Hermannus Pfeiffer über Mitbestimmungsrechte in Europas Firmen: Das Drama der kleinen Leute
Westeuropas Modell steckt in der Krise. Nachhaltige Massenarbeitslosigkeit, die tatsächlich oder gefühlt rasant größer gewordene Kluft zwischen oben und unten, Arm und Reich, den „Eliten“ und „ihrer“ Bevölkerung könnten der Europäischen Union bald den Todesstoß versetzen. Eine Mitschuld an dem Drama tragen bereits die fundamentalen Grundlagen der EU, wie sie in den wirtschaftsliberalen neunziger Jahren im Vertrag von Maastricht festgezurrt wurden. Seither zählen nicht die „kleinen“ Leute, sondern die vier Grundfreiheiten. Den freien Verkehr von Waren, Dienstleistungen und Kapital im Europäischen Binnenmarkt sowie die sogenannte Arbeitnehmerfreizügigkeit stört die deutsche Mitbestimmung allerdings noch ganz gewaltig.
Immer wieder gab es politische und rechtliche Vorstöße gegen die Mitbestimmung. Nun soll der Europäische Gerichtshof (EuGH) am Beispiel des internationalen Reisekonzerns TUI gezielt und final klären, ob die weitgehende deutsche Unternehmensmitbestimmung gegen das Europarecht mit seinen kapitalfreundlichen Grundfreiheiten verstößt.
Die Luxemburger Richter könnten das Ende eines Erfolgsmodells einläuten. Die Unternehmensmitbestimmung ist, seit sie in Deutschland 1976 eingeführt wurde, bestens akzeptiert. Auch bei aufgeklärten Unternehmern und Managern. Schließlich motiviert sie Beschäftigte, für „ihre“ Firma ordentlich zu schaffen.

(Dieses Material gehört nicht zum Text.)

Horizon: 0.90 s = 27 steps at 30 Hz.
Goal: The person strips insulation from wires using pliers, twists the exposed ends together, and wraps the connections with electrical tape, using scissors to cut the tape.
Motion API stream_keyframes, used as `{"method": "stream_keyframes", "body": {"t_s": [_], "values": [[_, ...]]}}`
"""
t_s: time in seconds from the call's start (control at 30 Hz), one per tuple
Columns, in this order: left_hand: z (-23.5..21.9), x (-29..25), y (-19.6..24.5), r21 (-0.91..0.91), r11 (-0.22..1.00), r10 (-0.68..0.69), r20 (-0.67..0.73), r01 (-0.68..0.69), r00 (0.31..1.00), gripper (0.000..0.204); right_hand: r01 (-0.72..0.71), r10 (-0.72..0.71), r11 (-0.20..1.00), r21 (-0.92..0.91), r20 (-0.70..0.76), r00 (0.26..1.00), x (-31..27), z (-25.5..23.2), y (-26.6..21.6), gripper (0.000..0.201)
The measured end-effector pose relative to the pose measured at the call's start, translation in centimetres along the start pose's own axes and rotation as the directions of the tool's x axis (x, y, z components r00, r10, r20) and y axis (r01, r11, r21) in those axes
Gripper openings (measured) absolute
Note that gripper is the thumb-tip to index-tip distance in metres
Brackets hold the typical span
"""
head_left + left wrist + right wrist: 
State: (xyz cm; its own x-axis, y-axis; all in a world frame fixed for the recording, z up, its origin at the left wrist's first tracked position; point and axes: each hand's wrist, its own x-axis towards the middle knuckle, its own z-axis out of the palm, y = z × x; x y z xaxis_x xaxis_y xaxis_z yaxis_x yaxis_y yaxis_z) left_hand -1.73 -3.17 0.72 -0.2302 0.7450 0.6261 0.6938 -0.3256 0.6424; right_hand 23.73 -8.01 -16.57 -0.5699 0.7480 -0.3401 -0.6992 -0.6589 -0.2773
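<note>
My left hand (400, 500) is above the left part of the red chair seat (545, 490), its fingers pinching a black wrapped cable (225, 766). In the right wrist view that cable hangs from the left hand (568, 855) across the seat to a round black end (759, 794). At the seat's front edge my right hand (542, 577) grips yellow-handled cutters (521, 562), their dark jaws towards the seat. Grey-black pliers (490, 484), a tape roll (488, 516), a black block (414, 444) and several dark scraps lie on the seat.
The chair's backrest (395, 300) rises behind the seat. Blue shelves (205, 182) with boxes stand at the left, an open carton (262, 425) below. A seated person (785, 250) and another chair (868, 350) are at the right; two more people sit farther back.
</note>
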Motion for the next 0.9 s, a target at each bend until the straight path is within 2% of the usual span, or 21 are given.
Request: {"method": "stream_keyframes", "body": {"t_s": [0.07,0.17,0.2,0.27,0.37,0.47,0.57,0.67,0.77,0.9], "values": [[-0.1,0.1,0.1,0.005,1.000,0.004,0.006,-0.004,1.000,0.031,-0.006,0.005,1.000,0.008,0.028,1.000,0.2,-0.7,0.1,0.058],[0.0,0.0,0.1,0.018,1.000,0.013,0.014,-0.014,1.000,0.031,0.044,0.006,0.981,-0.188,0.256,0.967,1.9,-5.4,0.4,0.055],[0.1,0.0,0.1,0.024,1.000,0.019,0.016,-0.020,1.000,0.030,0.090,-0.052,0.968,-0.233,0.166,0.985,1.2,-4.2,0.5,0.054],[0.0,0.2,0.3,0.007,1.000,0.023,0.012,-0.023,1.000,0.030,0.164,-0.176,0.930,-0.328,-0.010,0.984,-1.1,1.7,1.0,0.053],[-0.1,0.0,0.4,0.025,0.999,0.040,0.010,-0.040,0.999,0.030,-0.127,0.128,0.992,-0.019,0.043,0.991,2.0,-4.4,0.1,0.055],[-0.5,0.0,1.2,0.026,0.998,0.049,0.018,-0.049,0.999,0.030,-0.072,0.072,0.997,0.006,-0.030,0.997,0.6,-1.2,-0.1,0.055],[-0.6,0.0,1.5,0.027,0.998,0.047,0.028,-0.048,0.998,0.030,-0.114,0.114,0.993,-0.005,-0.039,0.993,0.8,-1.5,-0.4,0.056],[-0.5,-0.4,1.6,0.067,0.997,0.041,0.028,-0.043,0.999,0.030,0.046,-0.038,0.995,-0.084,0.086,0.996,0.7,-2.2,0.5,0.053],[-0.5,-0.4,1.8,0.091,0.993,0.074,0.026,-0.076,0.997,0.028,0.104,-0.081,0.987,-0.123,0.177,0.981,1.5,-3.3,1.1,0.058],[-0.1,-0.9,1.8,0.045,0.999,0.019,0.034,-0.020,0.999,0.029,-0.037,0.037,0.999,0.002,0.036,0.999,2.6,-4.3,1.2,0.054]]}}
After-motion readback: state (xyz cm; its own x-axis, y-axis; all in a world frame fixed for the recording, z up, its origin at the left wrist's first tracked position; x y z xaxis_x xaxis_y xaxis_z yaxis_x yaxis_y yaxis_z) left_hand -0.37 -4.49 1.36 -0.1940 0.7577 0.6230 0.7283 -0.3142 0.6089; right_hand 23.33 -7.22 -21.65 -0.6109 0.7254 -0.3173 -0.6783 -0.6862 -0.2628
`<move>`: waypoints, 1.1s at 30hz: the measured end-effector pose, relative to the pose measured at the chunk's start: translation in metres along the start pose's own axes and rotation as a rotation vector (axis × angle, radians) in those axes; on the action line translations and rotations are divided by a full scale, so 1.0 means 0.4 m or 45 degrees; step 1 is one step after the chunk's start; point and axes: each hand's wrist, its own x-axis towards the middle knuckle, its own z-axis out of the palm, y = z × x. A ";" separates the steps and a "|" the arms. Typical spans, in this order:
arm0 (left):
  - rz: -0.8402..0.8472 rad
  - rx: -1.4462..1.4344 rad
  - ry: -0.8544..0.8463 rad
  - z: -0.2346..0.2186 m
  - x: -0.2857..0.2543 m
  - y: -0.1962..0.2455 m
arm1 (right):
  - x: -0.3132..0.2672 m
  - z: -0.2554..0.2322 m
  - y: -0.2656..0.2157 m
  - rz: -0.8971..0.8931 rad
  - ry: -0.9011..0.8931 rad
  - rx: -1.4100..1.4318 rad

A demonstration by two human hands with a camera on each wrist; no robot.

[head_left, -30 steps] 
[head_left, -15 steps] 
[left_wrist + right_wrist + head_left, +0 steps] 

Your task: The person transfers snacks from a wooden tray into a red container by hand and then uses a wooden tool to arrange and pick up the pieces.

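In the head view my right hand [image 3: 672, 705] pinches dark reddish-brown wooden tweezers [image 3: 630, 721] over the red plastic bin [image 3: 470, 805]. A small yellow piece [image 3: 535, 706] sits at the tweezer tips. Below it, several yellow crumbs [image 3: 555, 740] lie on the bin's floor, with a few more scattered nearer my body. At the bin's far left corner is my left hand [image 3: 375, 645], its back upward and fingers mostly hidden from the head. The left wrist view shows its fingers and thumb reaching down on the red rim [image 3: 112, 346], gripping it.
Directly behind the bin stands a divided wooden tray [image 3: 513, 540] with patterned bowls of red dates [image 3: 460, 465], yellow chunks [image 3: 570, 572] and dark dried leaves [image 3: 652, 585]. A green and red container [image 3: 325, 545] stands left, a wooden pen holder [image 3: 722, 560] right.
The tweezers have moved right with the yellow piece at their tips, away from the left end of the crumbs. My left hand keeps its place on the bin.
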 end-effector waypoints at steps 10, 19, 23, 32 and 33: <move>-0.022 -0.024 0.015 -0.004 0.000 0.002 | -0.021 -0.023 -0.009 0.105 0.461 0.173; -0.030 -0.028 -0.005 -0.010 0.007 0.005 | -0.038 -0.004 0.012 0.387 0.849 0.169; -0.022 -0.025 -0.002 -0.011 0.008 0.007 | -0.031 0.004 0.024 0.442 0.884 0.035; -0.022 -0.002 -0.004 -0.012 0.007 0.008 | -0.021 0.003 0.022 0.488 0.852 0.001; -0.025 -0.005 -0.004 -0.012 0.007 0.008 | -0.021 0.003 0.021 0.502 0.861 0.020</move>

Gewerkschaften haben dennoch recht, wenn sie heute „mehr“ Mitbestimmung fordern. Für Deutschland, vor allem für Europa. Zwar gibt es in allen 27 EU-Ländern Strukturen für die Vertretung der Arbeitnehmer im Betrieb. Doch oft sind sie nur ein Feigenblatt. Die Mitbestimmung benötigt hohe Mindeststandards nach deutschem Muster in der ganzen Union, wie es der Europäische Gewerkschaftsbund fordert. Das wäre endlich ein vorwärts weisender Beitrag, um Europas Krise zu beenden.